The research on the functionality of comfort zones at The Unicist Research Institute was triggered by the need to simplify the approach to human behavior in the social, familiar, and business fields. It allowed defining the functionalist principles and the binary actions needed to understand and manage according to people’s comfort zones.
Comfort zones define the meaning of life of individuals and establish their place in the world. They become evident when individuals manage conflicts, as the comfort zone provides their safety framework.
Comfort zones, along with the concepts people hold in their minds, are stored in episodic, procedural, and semantic long-term memories. These form the habits, customs, and ethics of individuals and establish the patterns of actions and thought processes that individuals use when they are in their comfort zones.
A comfort zone is a safe place where people can be themselves without the stress produced by environmental influences. Adaptive processes are circumstances where people influence the environment while being influenced by it.
The comfort zones of adults are defined by their capacities, beliefs, and life experiences. Everyone unconsciously builds a comfort zone where there is no stress. In other words, the comfort zone is a place where individuals are in control of the environment and do not need to exert additional influence.
The unicist ontology defines a comfort zone as a safe place where individuals have the freedom to be who they think they are and have the freedom to do what they want to do. There are two “versions” of an individual’s comfort zone: one that serves as a bridge to the real world and another that serves as a bridge to a parallel world. It must be considered that most of the fallacies people build are based on the need to maintain a comfort zone within a parallel reality.
When an external stimulus introduces something new, the comfort zone becomes endangered.
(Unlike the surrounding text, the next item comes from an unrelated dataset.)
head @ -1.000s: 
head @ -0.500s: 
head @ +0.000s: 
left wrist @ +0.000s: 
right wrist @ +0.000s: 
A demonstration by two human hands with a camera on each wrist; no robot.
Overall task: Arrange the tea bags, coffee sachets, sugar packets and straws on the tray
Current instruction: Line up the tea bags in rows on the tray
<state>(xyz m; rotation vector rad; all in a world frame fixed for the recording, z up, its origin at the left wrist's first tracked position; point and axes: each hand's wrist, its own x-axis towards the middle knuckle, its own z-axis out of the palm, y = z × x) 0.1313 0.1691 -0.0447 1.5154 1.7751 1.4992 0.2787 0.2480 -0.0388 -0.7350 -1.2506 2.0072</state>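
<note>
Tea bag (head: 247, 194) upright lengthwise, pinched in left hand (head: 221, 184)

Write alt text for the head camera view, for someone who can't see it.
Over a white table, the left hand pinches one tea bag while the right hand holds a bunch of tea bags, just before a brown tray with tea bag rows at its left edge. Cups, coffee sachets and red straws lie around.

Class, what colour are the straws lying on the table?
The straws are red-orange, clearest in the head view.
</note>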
This presents two alternatives:
- The individual can expand their comfort zone by integrating the proposed innovation.
- The individual avoids acknowledging the external stimuli, driven by innovation blindness.
Therefore, to introduce improvements in processes, it is necessary to understand the existing comfort zone and find a way to minimize the expansion of the comfort zone.
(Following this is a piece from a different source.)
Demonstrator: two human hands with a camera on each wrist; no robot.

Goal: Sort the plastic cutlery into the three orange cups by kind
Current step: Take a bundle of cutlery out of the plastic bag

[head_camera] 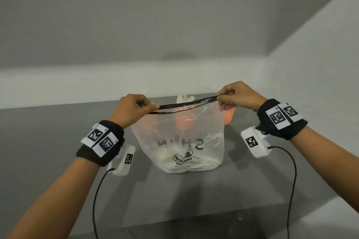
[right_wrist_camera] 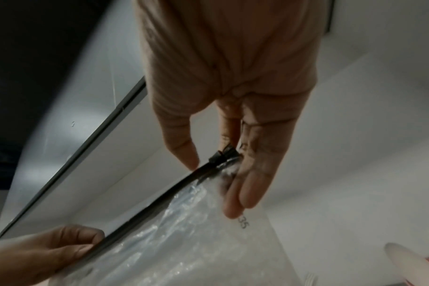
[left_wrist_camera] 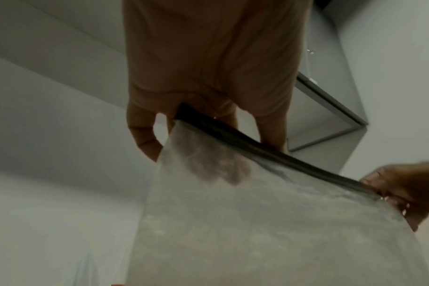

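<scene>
Cutlery [head_camera: 185, 99] of white plastic pokes up from an orange cup [head_camera: 183, 122] that stands on the grey table [head_camera: 58, 141] behind a frosted plastic bag [head_camera: 182, 141]; a second orange cup [head_camera: 230, 115] shows at the bag's right edge. Left hand [head_camera: 134, 108] and right hand [head_camera: 239, 95] each pinch one end of the bag's black zip strip [head_camera: 188, 104], holding it taut while the bag's bottom rests on the table.
</scene>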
The unicist ontology of the comfort zone, real-world influence, and the need to enter a parallel world allows for the development of a strategy to influence people without breaking their space in the world.
The Unicist Ontology of Comfort Zones
There are two types of comfort zones: functional comfort zones and stagnated comfort zones. Functional comfort zones foster individuals’ evolution based on their unsatisfied needs, while stagnated comfort zones establish a parallel world to ensure that an individual doesn’t need to adapt to the environment.
The Unicist Functionalist Principles of Comfort Zones
The functionalist principles that define the functionality of functional comfort zones are as follows:
Purpose:
The purpose is to provide a safe place in the world that offers an environment where an individual can adapt and evolve.
Active Function:
The active function is represented by the inner freedom people have to be aware of their possibilities and liabilities.
Energy Conservation Function:
The energy conservation function is the inner freedom people have to develop adaptive actions where individuals contribute to the environment and benefit from their counterparts.
The Gravitational Force:
The gravitational force is defined by the unsatisfied needs of individuals that drive their evolution and establish common ground with people who have similar needs.
The Catalyst:
The catalyst is defined by the ideals of individuals that arise from unsatisfied needs and drive the actions of individuals.
Unicist Binary Actions
The binary actions that make comfort zones work are:
UBA1a: Beliefs
The catalysts of the comfort zone are people’s beliefs, which are established by the concepts stored in their minds and triggered by conceptual short-term memory.
UBA1b: Preconcepts
Comfort zones function when the preconcepts in people’s minds are adaptive to a specific environment.
UBA4a: Concepts
The comfort zone fosters evolution when people have conscious concepts in their minds that can be used and adapted to changing circumstances.
UBA4b: Actions
Comfort zones may generate functional or dysfunctional actions. Unilateral actions are dysfunctional, while binary actions are those needed to expand possibilities and ensure results.
Synthesis
A personal functional comfort zone is a safe place where individuals establish their roles to adapt to an environment and evolve. These comfort zones are defined by the conceptual mindsets people use in specific fields of action. They provide the framework for the roles people adopt in various aspects of life, dealing with basic human needs for security, freedom, expansion, and contraction.
The concepts or mental models that individuals hold define their comfort zones. These mental models are essentially the assumptions, generalizations, or images that people carry in their minds about themselves, other people, institutions, and every aspect of the world. They help individuals interpret and navigate their daily lives by providing a framework for understanding experiences and anticipating outcomes.
The conceptual mindset of an individual acts as a blueprint or “recipe for life,” shaping how they perceive the world, make decisions, and interact with their environment. This mindset encompasses beliefs, values, assumptions, and expectations, all of which determine what individuals consider to be normal or acceptable.